She just won gold at Beijing Winter Olympics – but that barely scrapes the surface of what Eileen Gu has achieved in just eighteen years.
Who is Eileen Gu?
Eileen Gu hails from in the United States in the city of San Francisco, CA. Growing up in Lake Tahoe, her love for skiing began at the innocent age of three years old. Her fledging phase didn’t last long, though.
By the age of 18, she was representing the US in the sports world cup. A fact we were not surprised to learn, given her history of broad-spectrum achievements. She may barely classify as an adult by legal standards, but this young woman has accomplished in her mere eighteen years.
Eileen Gu or Gu Ailing (her Chinese name), is all of the above. In fact, we’re sure to save time telling you who she isn’t rather than who she is.
Gu is best known for her freestyle, halfpipe and slopestyle skiing, and as of late, her gold medal Olympic Games winning. But she also plays classical piano and is an endurance runner. She’s on the Forbes 30 under 30 list, has an SAT score of 1580 and studies at Stanford University. She speaks fluent English and Mandarin and is a fashion model, a very accomplished one at that.

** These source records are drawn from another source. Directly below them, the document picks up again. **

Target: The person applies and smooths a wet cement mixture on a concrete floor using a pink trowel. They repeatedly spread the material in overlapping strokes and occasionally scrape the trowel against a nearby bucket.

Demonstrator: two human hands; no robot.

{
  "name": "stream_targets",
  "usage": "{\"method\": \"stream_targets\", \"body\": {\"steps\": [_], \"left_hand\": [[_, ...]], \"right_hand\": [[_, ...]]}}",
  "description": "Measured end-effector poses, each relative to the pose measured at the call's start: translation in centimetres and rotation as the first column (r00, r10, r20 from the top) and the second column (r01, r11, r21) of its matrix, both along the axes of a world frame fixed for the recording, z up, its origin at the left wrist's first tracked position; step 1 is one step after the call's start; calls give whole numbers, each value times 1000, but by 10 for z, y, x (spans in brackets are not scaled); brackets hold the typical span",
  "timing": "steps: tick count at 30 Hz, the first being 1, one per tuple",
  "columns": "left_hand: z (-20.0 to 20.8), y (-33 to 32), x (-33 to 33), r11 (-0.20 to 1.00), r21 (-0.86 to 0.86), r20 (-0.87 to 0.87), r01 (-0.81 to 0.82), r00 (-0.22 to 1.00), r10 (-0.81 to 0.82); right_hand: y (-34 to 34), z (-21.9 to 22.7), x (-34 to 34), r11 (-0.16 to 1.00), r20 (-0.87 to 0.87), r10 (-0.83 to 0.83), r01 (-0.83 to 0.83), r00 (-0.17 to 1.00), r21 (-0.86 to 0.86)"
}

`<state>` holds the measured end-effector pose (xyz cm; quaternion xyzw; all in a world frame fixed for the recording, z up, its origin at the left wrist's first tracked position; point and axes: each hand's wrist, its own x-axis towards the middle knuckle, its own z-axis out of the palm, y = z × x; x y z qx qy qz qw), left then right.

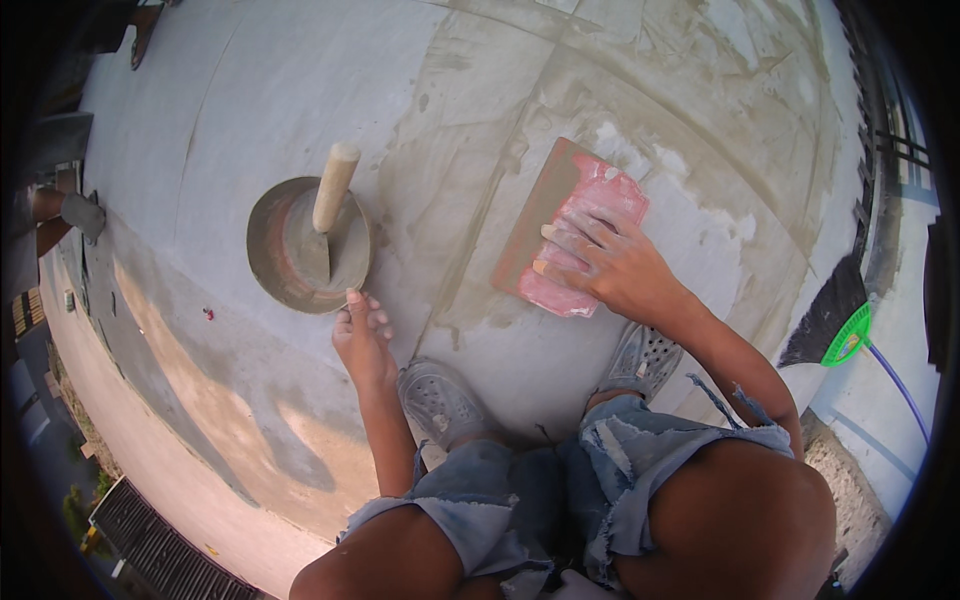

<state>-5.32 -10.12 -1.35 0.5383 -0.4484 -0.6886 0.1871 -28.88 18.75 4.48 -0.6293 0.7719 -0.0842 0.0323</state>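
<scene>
Working squat on a smeared grey floor (420, 190). Around first: at far right, a broom (838, 318) with black bristles, green head and blue-purple stick, well apart from the right arm. At left rim, another person's shoe (83, 215), well apart from the bowl. Near own toes, grey clogs (440, 398), planted between bowl and board and just below both; closest thing in the way. Left of the bowl, a small red scrap (208, 314). Farther lower left, a dark ribbed panel (165, 548) at the edge, past sunlit strips and shadow.

Containers: just one near, a round metal bowl (258, 262) left of centre. In it, a trowel (335, 187), wooden handle tilted up past the far rim, blade down inside. Also wet grey stuff with reddish streaks on the inner wall; can't tell how deep.

Left hand (364, 330): pinching the bowl's near rim, thumb and fingertip on the edge. Right hand (612, 262): laid over the pink block on a brown flat board (532, 235), fingers spread and dusty; thumb hidden, so can't tell whether clamped. Board flat on the damp patch, right of centre, well apart from the bowl.
</scene>
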Motion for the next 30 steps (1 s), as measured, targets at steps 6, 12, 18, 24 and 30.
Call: {"method": "stream_targets", "body": {"steps": [6,12,18,24,30], "left_hand": [[-2,1,1,1000,-5,11,-2,1000,2],[-1,2,0,1000,-8,7,1,1000,-1],[-3,2,0,1000,-14,-19,-7,1000,7],[-4,1,2,1000,-20,-20,-6,1000,5],[-3,3,1,1000,-23,-4,-9,1000,8]], "right_hand": [[-13,-9,-8,1000,37,20,-20,999,6],[-20,-14,-13,999,6,35,-35,999,14],[-27,-20,-17,998,27,37,-35,999,-54],[-31,-24,-14,999,38,11,-9,999,-52],[-34,-23,-13,998,33,4,-2,999,-58]]}}
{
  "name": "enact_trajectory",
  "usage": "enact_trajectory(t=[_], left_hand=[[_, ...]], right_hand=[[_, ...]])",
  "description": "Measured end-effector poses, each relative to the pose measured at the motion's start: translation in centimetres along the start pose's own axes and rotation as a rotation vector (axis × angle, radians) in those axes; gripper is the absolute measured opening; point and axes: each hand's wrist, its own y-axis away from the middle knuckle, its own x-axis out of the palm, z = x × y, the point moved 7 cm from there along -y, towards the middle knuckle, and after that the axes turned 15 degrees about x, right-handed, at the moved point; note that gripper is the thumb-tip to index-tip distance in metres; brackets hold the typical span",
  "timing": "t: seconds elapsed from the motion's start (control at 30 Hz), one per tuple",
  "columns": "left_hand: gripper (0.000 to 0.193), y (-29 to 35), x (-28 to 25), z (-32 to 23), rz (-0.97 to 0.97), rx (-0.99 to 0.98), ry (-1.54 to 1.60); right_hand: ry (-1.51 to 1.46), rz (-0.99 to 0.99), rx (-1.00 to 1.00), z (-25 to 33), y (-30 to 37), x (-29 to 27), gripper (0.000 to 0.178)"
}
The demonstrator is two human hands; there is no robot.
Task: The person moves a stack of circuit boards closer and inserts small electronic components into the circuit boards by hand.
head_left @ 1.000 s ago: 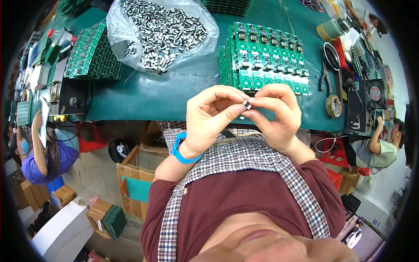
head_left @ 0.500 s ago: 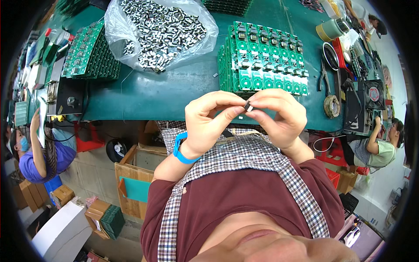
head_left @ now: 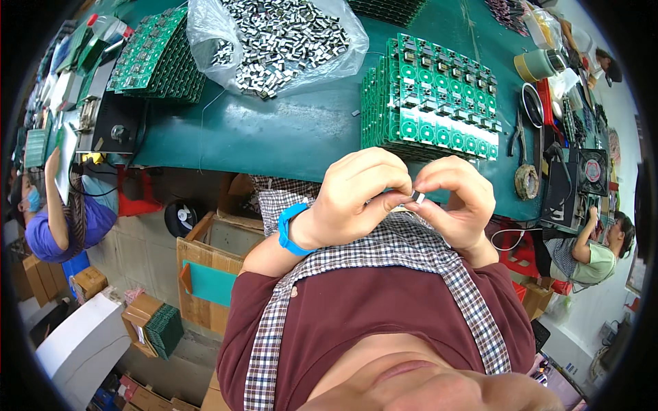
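Note:
Just off the table's near edge, my left hand point(head_left: 360, 195) and my right hand point(head_left: 460, 202) meet with thumb and fingertips pinched on one small black-and-white component point(head_left: 418, 196). Its exact kind is too small to make out, and the fingers hide part of it. Beyond my hands stands a stack of green circuit boards point(head_left: 439, 103), whose top panel carries rows of round patterns and small dark and white parts. Farther left, a clear plastic bag point(head_left: 353, 51) lies open, filled with loose black-and-white components point(head_left: 291, 41) of similar look.
Another stack of green boards point(head_left: 154, 61) sits left on the green table point(head_left: 274, 130). At the right are pliers point(head_left: 515, 133), a tape roll point(head_left: 526, 181) and a small fan point(head_left: 592, 171). Co-workers sit at both sides, one in a purple top point(head_left: 72, 222), one in light green point(head_left: 593, 264).
The whole view has shifted, with the table's things now farther right and the bag higher. My left hand has turned, its back more in sight. Both hands still pinch the small component.

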Motion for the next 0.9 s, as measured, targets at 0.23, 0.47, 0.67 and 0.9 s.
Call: enact_trajectory(t=[0.23,0.47,0.67,0.9], left_hand=[[0.018,0.1,0.0,-0.2,0.029,0.004,-0.050],[0.017,0.2,0.4,-0.4,0.055,0.019,0.091],[0.016,0.1,-0.1,0.0,-0.025,-0.019,0.033],[0.018,0.4,-1.3,0.1,-0.115,0.045,-0.136]], right_hand=[[0.032,-0.009,0.002,0.2,0.3,0.0,0.024],[-0.078,0.103,-0.042,0.6,0.2,-0.1,0.023],[0.033,-0.005,-0.093,0.9,0.2,-0.4,0.025],[0.128,-0.027,-0.139,1.1,-1.0,0.1,0.028]])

Not limited to just one talent, the Chinese-American beauty is also signed with the global modelling agency IMG. She has worked for Louis Vuitton, Gucci, Victoria Secret and Fendi. She’s graced the cover of Vogue and Marie Claire. But none of that has amounted to her achievement made just this week. Gu just won gold at the Beijing 2022 Winter Olympic Games in the women’s freeski big air event. Following an average second run, she returned firing on her final run to achieve a 94.50, taking her to first place and claiming China’s third gold medal of the games. This mind-blowing triumph came after Gu’s controversial and challenging decision just three years ago.
Gu’s Hard Switch to China
Back in 2019, Gu decided to switch her nation affiliation from the US to China – a choice she told Multipple, she had been thinking about since she was 11. This initially left her US fan base puzzled and in shock and resulted in a great deal of public scrutiny across the US. There were beliefs that Gu wouldn’t have become the athlete she is today without her access to the US’s world-class coaching, development, and athletic facilities. Former US Winter X Games gold medallist Jen Hudak, also suggested that Gu’s decision seemed “opportunistic”.
“The politics [ of the decision] are ugly.”
Julian G. Ku, Distinguished Professor of Law at Hofstra University in New York.
Gu, however, was unwavering in her decision. Stating her reasoning in an announcement post on Instagram, “the opportunity to help inspire millions of young people where my mom was born, during the 2022 Beijing Olympic Winter Games is a once-in-a-lifetime opportunity to help to promote the sport I love.” She continues, “if I can help to inspire one young girl to break a boundary, my wishes will have come true”. Her decision which she has described as an “incredibly tough decision [for me] to make”, resulted in leaps and bounds for her career despite intense geopolitical pressures and commercial disputes.
Her rise from the ashes
Following the announcement, the young athlete models fame and influence propelled to new heights in China. With now, over 2 million followers on the popular Chinese social media platform, Weibo, Gu has racked up major Chinese sponsorship deals. Ones that even seize to minimise her other US-based sponsorship deals with Tiffany and Company, IWC watch company and Victoria’s Secret. In China, she is frequently tagged as the “snow princess” and the next Yao Ming. Since competing for the nation, she has grossed over seven world championship first place winnings across halfpipe, slopestyle and big air events.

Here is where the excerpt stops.